▸ **DESCRIPTION OF THE TASK**
From the data, copy out every line in which the word "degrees" appears.

▸ **Records from a collection**
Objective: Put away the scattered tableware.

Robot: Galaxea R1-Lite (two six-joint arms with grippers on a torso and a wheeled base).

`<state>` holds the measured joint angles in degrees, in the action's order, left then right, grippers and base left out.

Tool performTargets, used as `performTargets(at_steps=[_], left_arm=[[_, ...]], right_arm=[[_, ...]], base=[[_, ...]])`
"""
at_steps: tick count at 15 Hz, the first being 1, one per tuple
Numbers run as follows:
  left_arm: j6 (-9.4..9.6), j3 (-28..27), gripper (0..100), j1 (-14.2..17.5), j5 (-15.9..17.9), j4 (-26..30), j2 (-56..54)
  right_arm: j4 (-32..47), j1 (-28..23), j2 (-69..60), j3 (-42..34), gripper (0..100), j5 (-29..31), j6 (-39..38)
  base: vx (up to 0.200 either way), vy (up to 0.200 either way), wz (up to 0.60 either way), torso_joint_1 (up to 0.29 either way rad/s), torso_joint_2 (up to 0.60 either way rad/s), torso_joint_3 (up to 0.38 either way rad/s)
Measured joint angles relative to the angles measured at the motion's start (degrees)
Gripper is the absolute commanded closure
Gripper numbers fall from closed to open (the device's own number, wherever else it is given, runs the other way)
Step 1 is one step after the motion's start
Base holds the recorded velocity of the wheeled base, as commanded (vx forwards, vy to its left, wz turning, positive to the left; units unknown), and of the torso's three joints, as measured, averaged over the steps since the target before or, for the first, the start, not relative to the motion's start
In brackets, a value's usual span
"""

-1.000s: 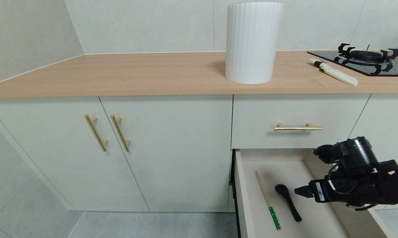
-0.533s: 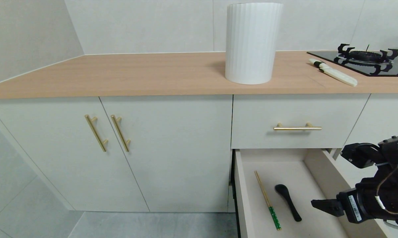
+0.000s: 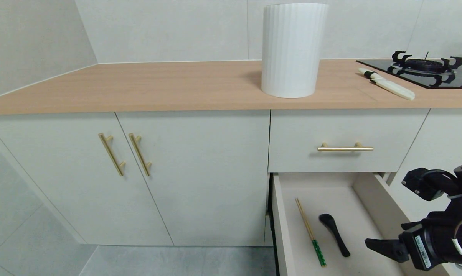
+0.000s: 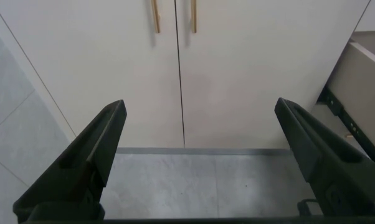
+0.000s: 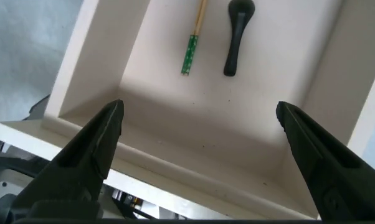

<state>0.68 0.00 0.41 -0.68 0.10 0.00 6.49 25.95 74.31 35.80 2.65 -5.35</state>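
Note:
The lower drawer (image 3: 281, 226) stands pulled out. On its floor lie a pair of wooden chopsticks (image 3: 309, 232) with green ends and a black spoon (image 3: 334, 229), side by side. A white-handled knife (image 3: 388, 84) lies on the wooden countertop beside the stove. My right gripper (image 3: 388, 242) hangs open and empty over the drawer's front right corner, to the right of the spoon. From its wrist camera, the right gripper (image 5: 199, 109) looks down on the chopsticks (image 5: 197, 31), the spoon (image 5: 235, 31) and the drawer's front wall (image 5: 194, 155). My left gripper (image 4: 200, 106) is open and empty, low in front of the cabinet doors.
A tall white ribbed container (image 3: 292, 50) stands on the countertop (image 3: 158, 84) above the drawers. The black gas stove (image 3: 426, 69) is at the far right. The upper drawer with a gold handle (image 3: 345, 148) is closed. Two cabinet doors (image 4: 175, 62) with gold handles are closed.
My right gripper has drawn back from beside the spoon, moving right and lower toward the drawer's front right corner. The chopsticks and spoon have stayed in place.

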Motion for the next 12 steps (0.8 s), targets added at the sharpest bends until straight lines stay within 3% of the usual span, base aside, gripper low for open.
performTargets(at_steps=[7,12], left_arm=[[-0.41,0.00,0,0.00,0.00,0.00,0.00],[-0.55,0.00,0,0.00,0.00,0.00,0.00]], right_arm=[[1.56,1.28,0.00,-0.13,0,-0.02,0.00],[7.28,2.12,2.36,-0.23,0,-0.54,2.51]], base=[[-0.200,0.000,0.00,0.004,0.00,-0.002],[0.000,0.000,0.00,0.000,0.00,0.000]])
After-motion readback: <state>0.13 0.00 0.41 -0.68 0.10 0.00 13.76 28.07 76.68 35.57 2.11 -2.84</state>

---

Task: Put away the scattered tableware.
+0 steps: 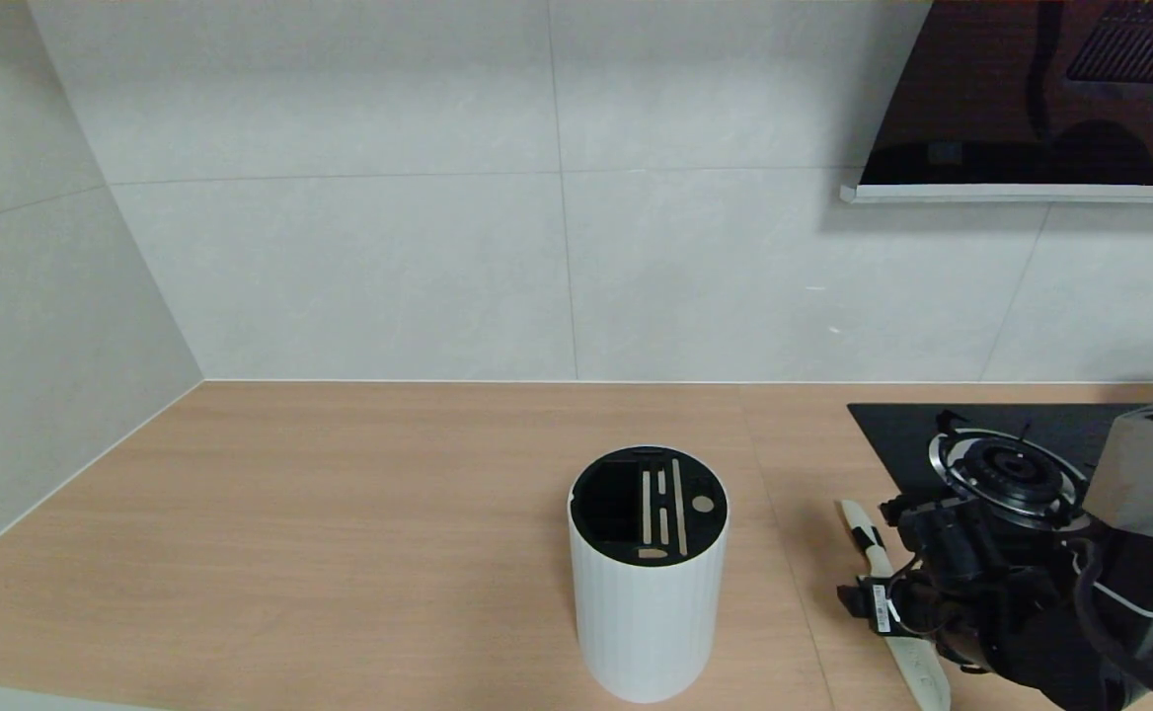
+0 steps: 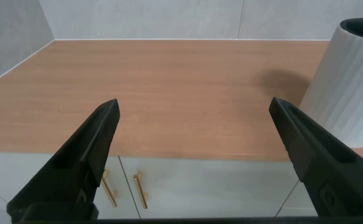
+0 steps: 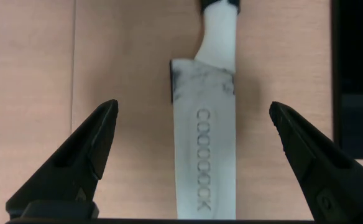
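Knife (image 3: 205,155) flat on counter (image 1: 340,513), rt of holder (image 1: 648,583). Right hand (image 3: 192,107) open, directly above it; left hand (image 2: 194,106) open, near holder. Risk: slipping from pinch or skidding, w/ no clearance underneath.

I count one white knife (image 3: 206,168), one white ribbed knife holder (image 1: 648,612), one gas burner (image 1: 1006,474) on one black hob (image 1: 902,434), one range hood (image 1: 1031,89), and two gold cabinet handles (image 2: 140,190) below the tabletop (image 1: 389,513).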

▸ **EXERCISE ANSWER**
`<state>` holds the measured joint angles in degrees, in the action's order, left then right, grippers and base left out.
Measured joint angles relative to the angles measured at the motion's start (degrees)

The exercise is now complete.